Collins’s reputation nearly a century after his death rests almost entirely on two works—The Woman in White, published serially in All the Year Round between November 26, 1859, and August 25, 1860; and The Moonstone, published in 1868. About this latter work, Dorothy Sayers said it is “probably the finest detective story ever written.” No chronicler of crime and detective fiction can fail to include Collins’s important contributions to the genre; simply for the ingenuity of his plots, Collins earned the admiration of T. S. Eliot. The Woman in White and The Moonstone have also been made into numerous adaptations for stage, film, radio, and television. Yet, for an author so conscientious and industrious—averaging one “big” novel every two years in his maturity—to be known as the author of two books would hardly be satisfactory. The relative obscurity into which most of Collins’s work has fallen cannot be completely attributed to the shadow cast by his friend and sometime collaborator, Charles Dickens, nor to his physical infirmities and his addiction to laudanum, nor to the social vision which led him to write a succession of thesis novels. Indeed, the greatest mystery Collins left behind concerns the course of his literary career and subsequent reputation.

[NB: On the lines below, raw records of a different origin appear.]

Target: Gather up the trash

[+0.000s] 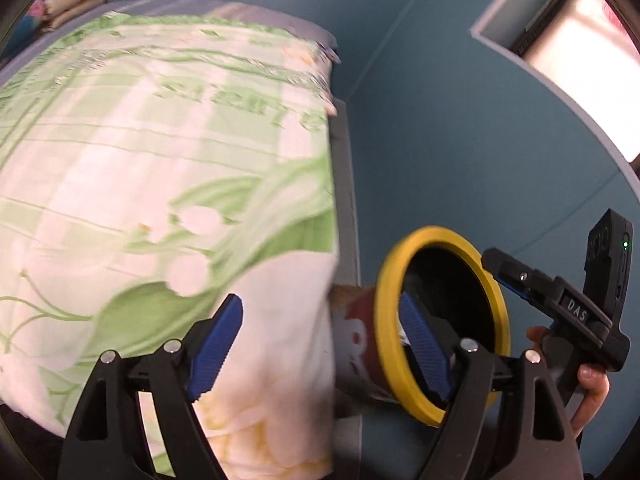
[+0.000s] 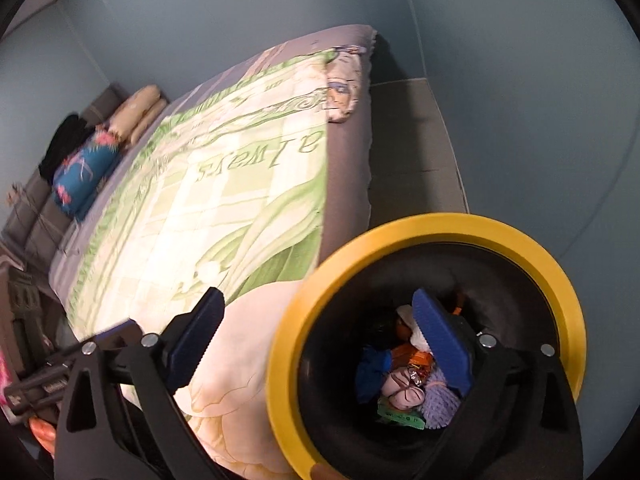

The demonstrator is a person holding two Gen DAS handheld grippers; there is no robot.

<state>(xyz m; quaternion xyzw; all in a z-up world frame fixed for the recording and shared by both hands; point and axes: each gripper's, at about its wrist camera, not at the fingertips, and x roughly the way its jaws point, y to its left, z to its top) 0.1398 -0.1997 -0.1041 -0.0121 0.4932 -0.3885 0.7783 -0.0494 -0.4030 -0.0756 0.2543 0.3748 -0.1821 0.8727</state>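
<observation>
Standing beside the bed, the yellow-rimmed trash bin holds soft, light scraps at its bottom. Both the left hand-held gripper and right hand-held gripper gape apart, empty. I'd pinch crumpled edges; the scraps should compress easily.

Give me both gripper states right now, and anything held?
Left gripper: open, nothing held, blanket behind it.
Right gripper: open, nothing held, over the yellow-rimmed trash bin.
</observation>
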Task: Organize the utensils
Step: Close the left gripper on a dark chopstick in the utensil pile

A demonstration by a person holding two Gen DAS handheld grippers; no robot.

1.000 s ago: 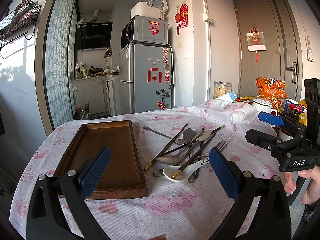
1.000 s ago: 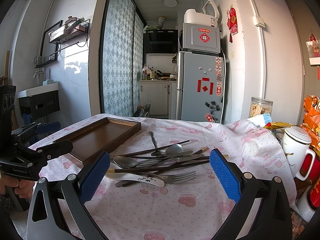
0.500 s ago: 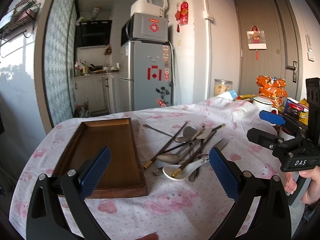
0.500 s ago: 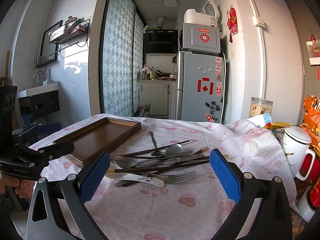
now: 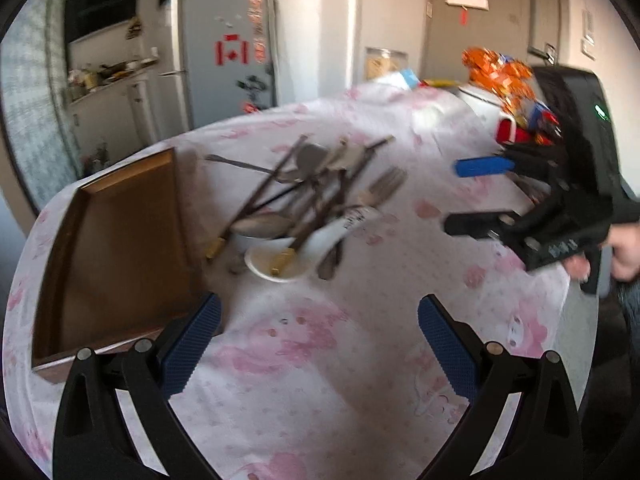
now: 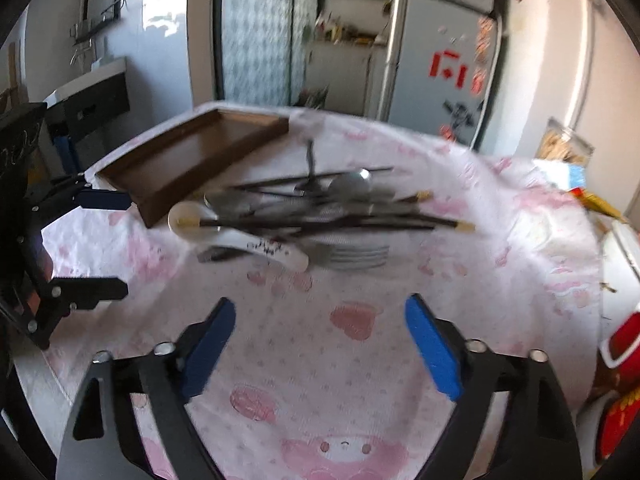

At its best, Wilkie Collins’s fiction is characterized by a transparent style that occasionally pleases and surprises the reader with an apt turn of word or phrase; by a genius for intricate plots; by a talent for characterization that in at least one instance must earn the epithet “Miltonic”; and by an eye for detail that seems to make the story worth telling. These are the talents of an individual who learned early to look at things like a painter, to see the meaning, the emotion behind the gesture or pose—a habit of observation which constituted William Collins’s finest bequest to his elder son.
Little Novels
The transparency of Collins’s style rests on his adherence to the conventions of the popular fiction of his day. More so than contemporaries, he talks to readers, cajoles them, often protesting that the author will recede into the shadows in order that the reader may judge the action for himself. The “games”—as one current critic observes—that Collins plays with readers revolve about his mazelike plots, his “ingenuous” interruptions of the narrative, and his iterative language, symbolic names, and metaphors. Thus, at the beginning of “Mrs. Zant and the Ghost,” published in Little Novels, the narrator begins by insisting that this tale of “supernatural influence” occurs in the daylight hours, adding “the writer declines to follow modern examples by thrusting himself and his opinions on the public view. He returns to the shadow from which he has emerged, and leaves the opposing forces of incredulity and belief to fight the old battle over again, on the old ground.” The apt word is “shadow,” for certainly, this story depicts a shadow world. At its close, when the preternatural events have occurred, the reader is left to assume a happy resolution between the near victim Mrs. Zant and her earthly rescuer, Mr. Rayburn, through the mood of the man’s daughter:
Arrived at the end of the journey, Lucy held fast by Mrs. Zant’s hand. Tears were rising in the child’s eyes. “Are we to bid her good-bye?” she said sadly to her father.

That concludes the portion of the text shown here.